IL CONCORSO IN USCITA
Con l’insediamento del nuovo Consiglio di Presidenza della giustizia tributaria (Cpgt) lo scorso ottobre, si avvicina l’annuncio del nuovo concorso per magistrato ordinario come previsto dalla Legge 31 agosto 2022, n. 130 – Disposizioni in materia di giustizia e di processo tributari che ha riformato la giustizia tributaria. La procedura concorsuale è progettata per il reclutamento di 145 giudici tributari con assunzioni previste nel 2024.

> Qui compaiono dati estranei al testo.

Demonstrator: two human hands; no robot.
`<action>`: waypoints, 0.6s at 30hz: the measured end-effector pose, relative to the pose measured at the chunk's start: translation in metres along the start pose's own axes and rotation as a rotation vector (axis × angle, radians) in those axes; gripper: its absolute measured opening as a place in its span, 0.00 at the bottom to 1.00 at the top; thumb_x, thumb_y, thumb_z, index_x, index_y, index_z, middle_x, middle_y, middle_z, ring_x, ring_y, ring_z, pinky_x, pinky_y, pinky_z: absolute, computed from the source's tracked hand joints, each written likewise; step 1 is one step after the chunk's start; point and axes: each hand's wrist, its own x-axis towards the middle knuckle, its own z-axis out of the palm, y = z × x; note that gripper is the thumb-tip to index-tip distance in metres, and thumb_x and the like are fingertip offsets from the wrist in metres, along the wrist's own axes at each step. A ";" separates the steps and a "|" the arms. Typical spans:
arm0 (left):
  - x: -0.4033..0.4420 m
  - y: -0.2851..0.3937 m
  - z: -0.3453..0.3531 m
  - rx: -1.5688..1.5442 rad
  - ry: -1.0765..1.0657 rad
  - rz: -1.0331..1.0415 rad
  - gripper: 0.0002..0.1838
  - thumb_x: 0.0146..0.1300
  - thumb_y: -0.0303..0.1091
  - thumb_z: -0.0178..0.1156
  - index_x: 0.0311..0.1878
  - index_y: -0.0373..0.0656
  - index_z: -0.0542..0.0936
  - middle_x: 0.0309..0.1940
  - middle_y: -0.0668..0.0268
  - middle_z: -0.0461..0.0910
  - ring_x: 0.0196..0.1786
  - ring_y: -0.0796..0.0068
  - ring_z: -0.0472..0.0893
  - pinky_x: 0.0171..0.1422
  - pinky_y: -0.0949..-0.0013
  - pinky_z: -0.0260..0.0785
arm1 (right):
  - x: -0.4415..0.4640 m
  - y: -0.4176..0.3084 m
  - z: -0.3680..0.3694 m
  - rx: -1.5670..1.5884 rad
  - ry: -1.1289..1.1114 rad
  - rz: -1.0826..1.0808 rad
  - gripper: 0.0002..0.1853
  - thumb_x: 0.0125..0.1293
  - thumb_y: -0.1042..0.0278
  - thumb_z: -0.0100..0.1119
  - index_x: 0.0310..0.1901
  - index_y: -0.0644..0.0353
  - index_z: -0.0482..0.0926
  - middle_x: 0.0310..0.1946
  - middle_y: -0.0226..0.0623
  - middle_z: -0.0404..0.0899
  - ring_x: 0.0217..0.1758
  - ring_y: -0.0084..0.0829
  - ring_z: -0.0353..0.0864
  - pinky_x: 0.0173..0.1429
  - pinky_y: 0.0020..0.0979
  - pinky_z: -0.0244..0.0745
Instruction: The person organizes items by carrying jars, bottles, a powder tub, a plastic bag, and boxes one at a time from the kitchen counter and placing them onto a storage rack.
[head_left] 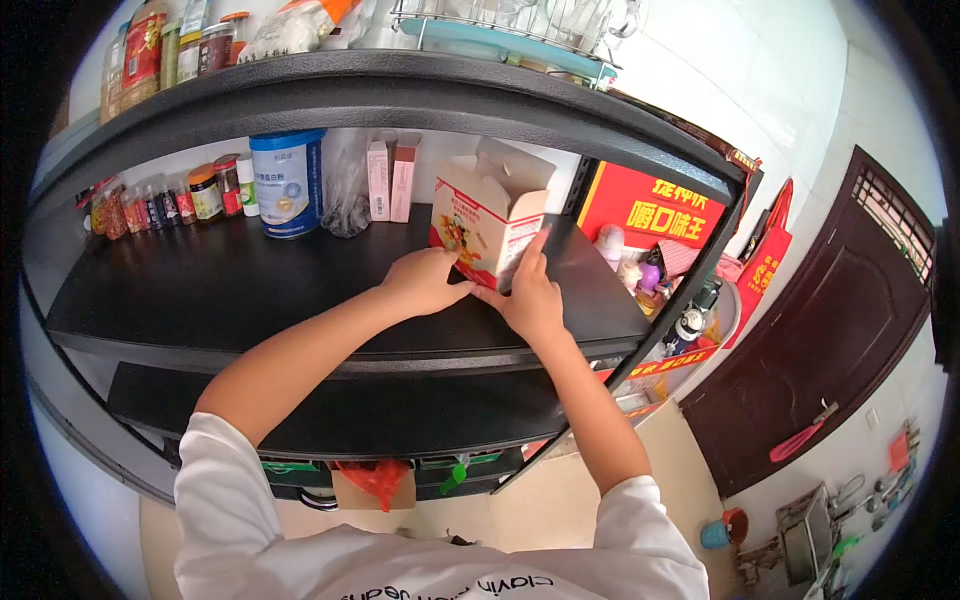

La pubblicazione del bando è attesa a breve, come annunciato dal Capo dipartimento della giustizia tributaria del Ministero dell’Economia, Fiorenzo Sirianni, in un convegno AMT ad ottobre, e confermato dalla neo-eletta Presidente del Cpgt, l’avvocato Carolina Lussana, in una recente intervista.
REQUISITI
I candidati dovranno essere in possesso dei seguenti requisiti:
- diploma di laurea in giurisprudenza conseguito al termine di un corso universitario di durata non inferiore a quattro anni, ovvero diploma di laurea magistrale in Scienze dell’economia (classe LM-56) o in Scienze economico-aziendali (classe LM-77) o titoli degli ordinamenti previgenti a questi equiparati;
- cittadinanza italiana;
- godimento dei diritti civili e politici;
- nessuna condanna penale;
- nessun licenziamento da Pubblica Amministrazione;
- condotta incensurabile.
EVENTUALI PROVE D’ESAME
Il prossimo concorso per il reclutamento di 145 magistrati tributari si terrà seguendo le modalità stabilite dalla Legge 130/2022. Pertanto, si tratterà di un concorso per esami, comprendente una prova scritta e una prova orale.
I magistrati tributari nominati a seguito del superamento del concorso svolgeranno un tirocinio formativo della durata minima di 6 mesi.
COME INVIARE LE DOMANDE
Le domande di partecipazione andranno probabilmente presentate con modalità telematica, tramite la piattaforma inPA.